Do you really understand why your baby cries?

Is it normal for babies to cry loudly?

Recently, I had the opportunity to meet up with friends. There was a young couple with a one-year-old baby. When she climbed up and down and walked, it is inevitable that she will fall and hit her head. The child cried loudly because of the pain. 
Her parents looked at her and kept saying "It's okay, you are okay". But the child was not comforted, but continued to cry louder, making the parents feel at a loss.
They turned around and asked their friends if it was normal for the child to cry like this?

Smilymia helps you understand your baby's crying

baby cry

The impact of the baby's crying on us

The research of the Zero to Three Association pointed out that the first place in parenting challenges is the rage of young children, but the second place is the crying of infants.
A European study put college students in their twenties in an airplane cabin, monitored their body changes, and then played the sound of a baby crying.
The results showed that even these adults who were not yet parents had physiological changes after listening to the crying of a strange baby for 20 minutes.
Their adrenaline surged as if they were responding to a crisis.
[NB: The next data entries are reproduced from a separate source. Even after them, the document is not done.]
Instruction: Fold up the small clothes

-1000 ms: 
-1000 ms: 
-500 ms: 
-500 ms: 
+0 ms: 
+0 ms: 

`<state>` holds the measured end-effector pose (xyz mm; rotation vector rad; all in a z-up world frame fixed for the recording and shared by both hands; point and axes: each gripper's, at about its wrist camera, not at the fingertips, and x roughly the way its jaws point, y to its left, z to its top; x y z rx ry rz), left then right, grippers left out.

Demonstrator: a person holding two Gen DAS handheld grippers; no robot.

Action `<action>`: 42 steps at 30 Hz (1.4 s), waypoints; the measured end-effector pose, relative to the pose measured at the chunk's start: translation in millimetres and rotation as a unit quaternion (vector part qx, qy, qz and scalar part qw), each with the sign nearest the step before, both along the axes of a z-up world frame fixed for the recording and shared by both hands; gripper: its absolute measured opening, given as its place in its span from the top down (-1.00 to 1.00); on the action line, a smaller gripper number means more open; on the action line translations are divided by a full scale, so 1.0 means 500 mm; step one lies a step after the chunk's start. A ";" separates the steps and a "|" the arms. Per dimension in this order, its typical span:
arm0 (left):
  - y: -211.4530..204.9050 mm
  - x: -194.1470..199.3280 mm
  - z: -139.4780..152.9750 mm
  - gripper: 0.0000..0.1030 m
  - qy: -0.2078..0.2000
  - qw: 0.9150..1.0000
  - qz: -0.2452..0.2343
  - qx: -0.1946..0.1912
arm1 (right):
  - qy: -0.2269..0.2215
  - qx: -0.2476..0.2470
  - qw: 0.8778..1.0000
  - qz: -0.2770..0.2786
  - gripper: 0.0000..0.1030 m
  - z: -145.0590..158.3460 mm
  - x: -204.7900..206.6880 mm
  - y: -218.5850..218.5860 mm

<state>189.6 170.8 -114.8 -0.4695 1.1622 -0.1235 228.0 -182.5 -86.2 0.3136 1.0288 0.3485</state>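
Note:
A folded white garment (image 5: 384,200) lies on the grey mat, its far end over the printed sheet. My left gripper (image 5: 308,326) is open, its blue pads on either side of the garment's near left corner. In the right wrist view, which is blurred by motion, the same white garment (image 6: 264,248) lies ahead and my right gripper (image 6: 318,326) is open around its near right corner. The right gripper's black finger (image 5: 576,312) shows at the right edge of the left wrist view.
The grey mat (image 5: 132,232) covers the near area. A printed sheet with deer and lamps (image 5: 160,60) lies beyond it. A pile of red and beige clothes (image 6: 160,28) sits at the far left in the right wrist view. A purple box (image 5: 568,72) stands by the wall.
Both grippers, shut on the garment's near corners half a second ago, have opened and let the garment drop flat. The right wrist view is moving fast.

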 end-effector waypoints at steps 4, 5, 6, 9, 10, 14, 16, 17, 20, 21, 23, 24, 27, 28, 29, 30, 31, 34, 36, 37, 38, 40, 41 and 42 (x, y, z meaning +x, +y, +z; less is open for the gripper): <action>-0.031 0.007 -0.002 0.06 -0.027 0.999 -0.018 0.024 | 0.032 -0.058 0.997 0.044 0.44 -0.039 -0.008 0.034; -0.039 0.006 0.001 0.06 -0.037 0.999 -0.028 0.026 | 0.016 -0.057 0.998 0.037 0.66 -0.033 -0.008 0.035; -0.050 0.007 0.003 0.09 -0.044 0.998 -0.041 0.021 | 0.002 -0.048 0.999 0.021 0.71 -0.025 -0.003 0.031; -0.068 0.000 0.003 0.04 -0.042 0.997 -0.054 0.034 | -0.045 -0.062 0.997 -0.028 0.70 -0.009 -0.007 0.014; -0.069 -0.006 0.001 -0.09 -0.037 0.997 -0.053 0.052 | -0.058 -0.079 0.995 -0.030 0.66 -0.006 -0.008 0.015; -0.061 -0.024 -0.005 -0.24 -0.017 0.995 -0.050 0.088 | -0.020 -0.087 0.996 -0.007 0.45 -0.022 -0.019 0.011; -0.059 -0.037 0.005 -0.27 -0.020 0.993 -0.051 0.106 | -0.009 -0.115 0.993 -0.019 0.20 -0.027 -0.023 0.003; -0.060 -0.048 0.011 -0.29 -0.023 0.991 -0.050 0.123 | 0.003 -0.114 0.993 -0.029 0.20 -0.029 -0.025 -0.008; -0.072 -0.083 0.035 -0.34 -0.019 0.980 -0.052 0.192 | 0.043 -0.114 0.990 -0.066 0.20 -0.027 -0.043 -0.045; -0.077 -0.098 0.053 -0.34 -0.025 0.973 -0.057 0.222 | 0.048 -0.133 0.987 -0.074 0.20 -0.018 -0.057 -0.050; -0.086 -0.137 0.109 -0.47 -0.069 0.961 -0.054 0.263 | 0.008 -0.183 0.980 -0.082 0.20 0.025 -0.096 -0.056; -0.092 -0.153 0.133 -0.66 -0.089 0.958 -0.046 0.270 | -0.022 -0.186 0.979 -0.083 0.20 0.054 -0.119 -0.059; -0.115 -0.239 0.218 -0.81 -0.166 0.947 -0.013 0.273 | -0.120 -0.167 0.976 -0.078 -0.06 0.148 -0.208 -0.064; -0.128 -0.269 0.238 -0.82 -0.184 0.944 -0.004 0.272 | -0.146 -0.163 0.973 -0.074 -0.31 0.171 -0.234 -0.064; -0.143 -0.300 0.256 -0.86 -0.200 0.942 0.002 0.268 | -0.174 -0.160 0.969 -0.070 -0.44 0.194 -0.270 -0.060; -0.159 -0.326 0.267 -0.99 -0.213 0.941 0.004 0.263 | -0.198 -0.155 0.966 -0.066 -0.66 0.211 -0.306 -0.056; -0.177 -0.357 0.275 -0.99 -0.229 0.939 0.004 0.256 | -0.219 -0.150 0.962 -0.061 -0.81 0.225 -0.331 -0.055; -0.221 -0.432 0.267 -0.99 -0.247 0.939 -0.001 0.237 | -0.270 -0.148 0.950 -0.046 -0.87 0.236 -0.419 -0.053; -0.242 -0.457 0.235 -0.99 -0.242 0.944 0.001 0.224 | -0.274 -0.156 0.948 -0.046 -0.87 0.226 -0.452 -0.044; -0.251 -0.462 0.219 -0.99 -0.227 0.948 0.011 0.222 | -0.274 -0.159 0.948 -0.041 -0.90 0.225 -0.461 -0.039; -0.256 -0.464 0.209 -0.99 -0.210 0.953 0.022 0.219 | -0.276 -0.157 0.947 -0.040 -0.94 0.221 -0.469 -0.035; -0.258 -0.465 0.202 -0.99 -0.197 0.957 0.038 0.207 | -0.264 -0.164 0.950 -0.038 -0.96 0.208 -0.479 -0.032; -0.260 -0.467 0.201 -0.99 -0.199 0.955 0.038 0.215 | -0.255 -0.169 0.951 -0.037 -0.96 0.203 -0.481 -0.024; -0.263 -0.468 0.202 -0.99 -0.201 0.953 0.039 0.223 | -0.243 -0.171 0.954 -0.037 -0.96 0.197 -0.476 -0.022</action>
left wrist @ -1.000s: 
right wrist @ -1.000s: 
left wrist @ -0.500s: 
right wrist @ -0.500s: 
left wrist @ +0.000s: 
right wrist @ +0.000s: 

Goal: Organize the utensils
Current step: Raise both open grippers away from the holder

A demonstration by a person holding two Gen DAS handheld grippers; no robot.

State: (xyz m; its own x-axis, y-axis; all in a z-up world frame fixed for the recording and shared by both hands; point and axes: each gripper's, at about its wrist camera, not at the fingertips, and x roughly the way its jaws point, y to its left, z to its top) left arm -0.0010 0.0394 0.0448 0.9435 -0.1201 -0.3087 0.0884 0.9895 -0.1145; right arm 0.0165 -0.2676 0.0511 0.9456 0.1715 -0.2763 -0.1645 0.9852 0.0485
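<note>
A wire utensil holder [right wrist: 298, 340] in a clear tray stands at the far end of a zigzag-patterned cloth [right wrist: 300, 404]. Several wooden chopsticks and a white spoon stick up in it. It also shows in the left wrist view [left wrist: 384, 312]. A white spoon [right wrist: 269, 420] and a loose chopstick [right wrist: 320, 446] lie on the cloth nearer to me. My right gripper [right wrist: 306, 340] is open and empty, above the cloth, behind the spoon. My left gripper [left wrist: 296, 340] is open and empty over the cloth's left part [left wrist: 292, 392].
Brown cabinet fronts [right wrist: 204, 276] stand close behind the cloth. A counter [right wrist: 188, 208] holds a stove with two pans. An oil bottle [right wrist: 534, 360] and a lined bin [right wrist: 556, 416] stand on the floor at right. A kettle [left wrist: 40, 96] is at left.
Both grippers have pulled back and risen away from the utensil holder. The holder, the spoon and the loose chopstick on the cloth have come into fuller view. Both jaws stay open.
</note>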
Such physiological reactions hope that adults can provide assistance to crying children and ensure their survival.
If strangers are like this, what about the parents?

adult thinking

 

Babies use crying to communicate with the outside world.

  • They cry because they are hungry and thirsty;
  • They cry because their diapers are wet and they feel uncomfortable;
  • They cry because they want you to come and hug them;
  • They cry because they are changing from a half-asleep state to a half-awake state, which makes them feel very uncomfortable, etc.
  • The cay because their teehter will grow up.So we need a teether toy to help them.

Baby cry because they are talking to us.
Their crying is their talking.
There is nothing wrong with talking.
The difficulty lies in how we, the caregivers, can handle their crying.

 

Adults’ confusion and frustration in the face of crying

As the European study shows, caregivers’ thoughts are not only affected by infants’ crying, but our physiological state will affect our emotions and make it more difficult for us to accept the emotions of children.
We have to accept these cries in our confusion and frustration of trying to comfort them.
Just as it is normal for baby to cry, it is also normal for caregivers to feel confused and frustrated.
Adults rely heavily on communication through speaking in our lives, so of course we will feel confused and frustrated when facing a person who cannot speak, not to mention the situation of not sleeping well enough and having no help.


Have a comprehensive understanding of your baby's daily routine


An article from the 0-3 Years Association states that most babies cry for about 2.5 hours a day in the first two months. You can imagine the pressure that new parents are under.

 

Have a comprehensive understanding of your baby's daily routine

An article from the 0-3 Years Association states that most babies cry for about 2.5 hours a day in the first two months. You can imagine the pressure that new parents are under.

 

But the good news is that, after the baby's day and night rhythm is pulled out, by three or four months, except for babies with physiological symptoms such as jaundice or colic, most babies will cry less and less, because their adaptation will also be getting better and better.

ice cream teether

 

American experts suggest that parents can use a simple record to help them understand when their baby cries.
Before the baby is born, make these 24-hour blank forms. When the baby comes, just draw lines on the time.
Different colored lines can represent different daily activities, such as blue for crying time, black for feeding time, and red for sleeping time.So we need a baby teether toy to help them sleep.Most people recommend SmilyMia.

Sometimes such a simple form helps parents see a bigger picture in the daily hustle and bustle, and feel that they have a more holistic understanding of their child's schedule, rather than feeling that every moment is driven by the baby's needs.

 

Take good care of yourself to be a stable parent

In addition, I really want to share with parents that in the first few months, please don't worry about not tidying up the house.
In fact, families with infants under the age of four are not very neat and clean. Don't make yourself too tired and think that you should seize the time to do housework when the child falls asleep.
I think taking a nap with the child may be more helpful, because compared with a tidy home and parents who can be emotionally stable, children need the latter more.


When the child is two months old, when he is awake during the day, try to interact with him as much as possible, talk to him, sing to him, play with his hands and feet, let him feel that your reactions during the day are different from those at night, which will help him start to establish the distinction between day and night.
When children are able to sleep longer at night, adults are less likely to be tired and in a bad mood.

 

A little bit empathy and comfort

In the situation observed at the gathering mentioned at the beginning, the child's continued crying may be expressing the need for more comfort or love from the parents. For older children, perhaps because it is a social occasion, the parents' "You are fine, it's okay" is a little too quick to give.

We imagine that when we accidentally hit our heads, we still have to rub the pain and feel upset before we can really feel okay. So maybe parents can show more empathy at the beginning.

 

"Dad/Mom saw you fall and got scared, it must hurt!"
After rubbing her, she would then say "It's okay." Maybe this will make the child feel more understood, so he won't have to cry harder and try to express to us that he needs more comfort from us.

As expected, our babies will still cry because they participate in our daily communication, but I hope this article can help parents understand their own reactions and explore how to help their children and themselves in the interaction.